FAI pay dispute heading to the Labour Court

Siptu says only small fraction of money lost by members in 2012 cuts has been restored

FAI chief executive John Delaney. Photograph: Donall Farmer/Inpho

FAI chief executive John Delaney. Photograph: Donall Farmer/Inpho

 

Siptu has asked the Labour Court to deal with its pay restoration claim on behalf of the staff it represents at the FAI after the association refused its request to have the matter dealt with by the Workplace Relations Commission (WRC).

When asked recently about staff pay by a member of the Dáil committee on Transport, Tourism and Sport, the association’s chief executive John Delaney suggested that some of the cuts made during the most acute period of the organisation’s financial difficulties were currently being reversed.

However, Denis Hynes, the Siptu sector organiser who represents the staff, says that only a small fraction of the money lost by his members in 2012 has since been restored.

In some instances, he says, staff lost between 20 and 30 per cent of their annual salary (with the organisation’s regional development officers said to have been hit hardest) but with a commitment that the cuts would only be temporary.

Now, against a background of repeated claims by Delaney that the association’s financial position has dramatically improved, the union is looking for the pay restoration to be implemented.

Pay levels

“We’re looking for restoration of the pay levels prior to the cuts of August 2012, which were to be in place for a period of 18 months only,” said Hynes on Monday.

“Receiving a paltry three per cent last June was simply not enough. We asked the FAI to engage with us in the WRC to find a resolution to this dispute but they declined to do so.

“It left us with no option but to submit an application for a full hearing at the Labour Court, which we have done. The case will be heard inside three months.”

If no agreement is reached, then the union, which represents a significant number of staff at the association, though not a majority, is expected to ballot their members for industrial action, up to and including an all-out strike.

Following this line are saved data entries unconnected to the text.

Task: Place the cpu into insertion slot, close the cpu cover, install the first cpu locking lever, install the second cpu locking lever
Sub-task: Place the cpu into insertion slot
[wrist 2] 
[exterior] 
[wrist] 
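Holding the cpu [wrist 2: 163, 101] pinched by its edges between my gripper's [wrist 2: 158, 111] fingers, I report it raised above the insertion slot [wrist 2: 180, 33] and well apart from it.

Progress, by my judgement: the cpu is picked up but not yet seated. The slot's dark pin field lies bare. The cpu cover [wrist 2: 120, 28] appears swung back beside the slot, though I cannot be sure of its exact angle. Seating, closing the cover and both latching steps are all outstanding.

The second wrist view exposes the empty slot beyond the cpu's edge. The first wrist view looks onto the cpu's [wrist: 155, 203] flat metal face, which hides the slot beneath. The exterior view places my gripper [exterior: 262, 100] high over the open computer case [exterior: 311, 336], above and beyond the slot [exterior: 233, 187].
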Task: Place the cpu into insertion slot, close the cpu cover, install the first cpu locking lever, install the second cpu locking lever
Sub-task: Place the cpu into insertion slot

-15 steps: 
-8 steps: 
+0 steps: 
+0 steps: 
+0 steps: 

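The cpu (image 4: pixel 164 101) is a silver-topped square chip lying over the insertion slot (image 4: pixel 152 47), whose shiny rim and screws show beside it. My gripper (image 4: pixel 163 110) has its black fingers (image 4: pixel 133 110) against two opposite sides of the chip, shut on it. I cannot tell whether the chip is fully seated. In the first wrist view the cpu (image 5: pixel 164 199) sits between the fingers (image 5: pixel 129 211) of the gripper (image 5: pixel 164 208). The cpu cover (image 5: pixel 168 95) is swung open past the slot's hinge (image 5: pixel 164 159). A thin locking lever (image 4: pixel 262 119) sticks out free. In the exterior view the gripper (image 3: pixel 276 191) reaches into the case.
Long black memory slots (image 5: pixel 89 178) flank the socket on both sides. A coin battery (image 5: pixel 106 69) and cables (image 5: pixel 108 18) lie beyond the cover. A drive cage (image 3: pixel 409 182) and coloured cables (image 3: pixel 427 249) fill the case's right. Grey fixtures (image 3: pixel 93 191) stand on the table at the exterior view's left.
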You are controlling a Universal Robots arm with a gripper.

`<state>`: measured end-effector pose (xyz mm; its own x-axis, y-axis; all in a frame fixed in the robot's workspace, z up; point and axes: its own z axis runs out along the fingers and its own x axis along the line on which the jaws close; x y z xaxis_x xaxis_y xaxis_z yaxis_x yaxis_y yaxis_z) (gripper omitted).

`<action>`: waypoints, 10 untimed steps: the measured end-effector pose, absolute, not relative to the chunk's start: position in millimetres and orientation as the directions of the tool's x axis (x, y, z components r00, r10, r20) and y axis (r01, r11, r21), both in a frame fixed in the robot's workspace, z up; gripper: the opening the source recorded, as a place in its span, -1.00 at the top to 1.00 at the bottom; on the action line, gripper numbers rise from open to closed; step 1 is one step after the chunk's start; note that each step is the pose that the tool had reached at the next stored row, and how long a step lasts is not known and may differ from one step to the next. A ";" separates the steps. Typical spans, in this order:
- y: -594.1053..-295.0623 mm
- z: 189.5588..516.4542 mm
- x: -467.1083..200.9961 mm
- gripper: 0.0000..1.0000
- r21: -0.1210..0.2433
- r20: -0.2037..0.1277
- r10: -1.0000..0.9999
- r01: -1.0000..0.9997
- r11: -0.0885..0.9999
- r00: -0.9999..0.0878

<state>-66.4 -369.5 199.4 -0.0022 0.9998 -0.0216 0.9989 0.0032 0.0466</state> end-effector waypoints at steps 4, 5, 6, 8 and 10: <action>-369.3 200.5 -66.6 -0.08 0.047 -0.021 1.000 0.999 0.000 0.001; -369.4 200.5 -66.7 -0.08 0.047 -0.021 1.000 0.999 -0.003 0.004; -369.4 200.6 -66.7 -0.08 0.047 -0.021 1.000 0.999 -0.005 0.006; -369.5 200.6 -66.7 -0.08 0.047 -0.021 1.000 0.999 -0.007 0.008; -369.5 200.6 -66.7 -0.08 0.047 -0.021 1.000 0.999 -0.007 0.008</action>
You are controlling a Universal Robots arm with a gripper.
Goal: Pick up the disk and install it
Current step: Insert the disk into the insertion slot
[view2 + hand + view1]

Hynes says that if the FAI’s position is that they cannot afford to restore the money, then it should be prepared to open its books to independent outside assessors and prove it, a relatively common procedure in such disputes.

“As part of the process, we will be looking for an independent assessment of the FAI accounts,” he said. “Our members are feeling completely frustrated at the lack of progress in this dispute.”

The FAI have not responded to requests for comment on the issue.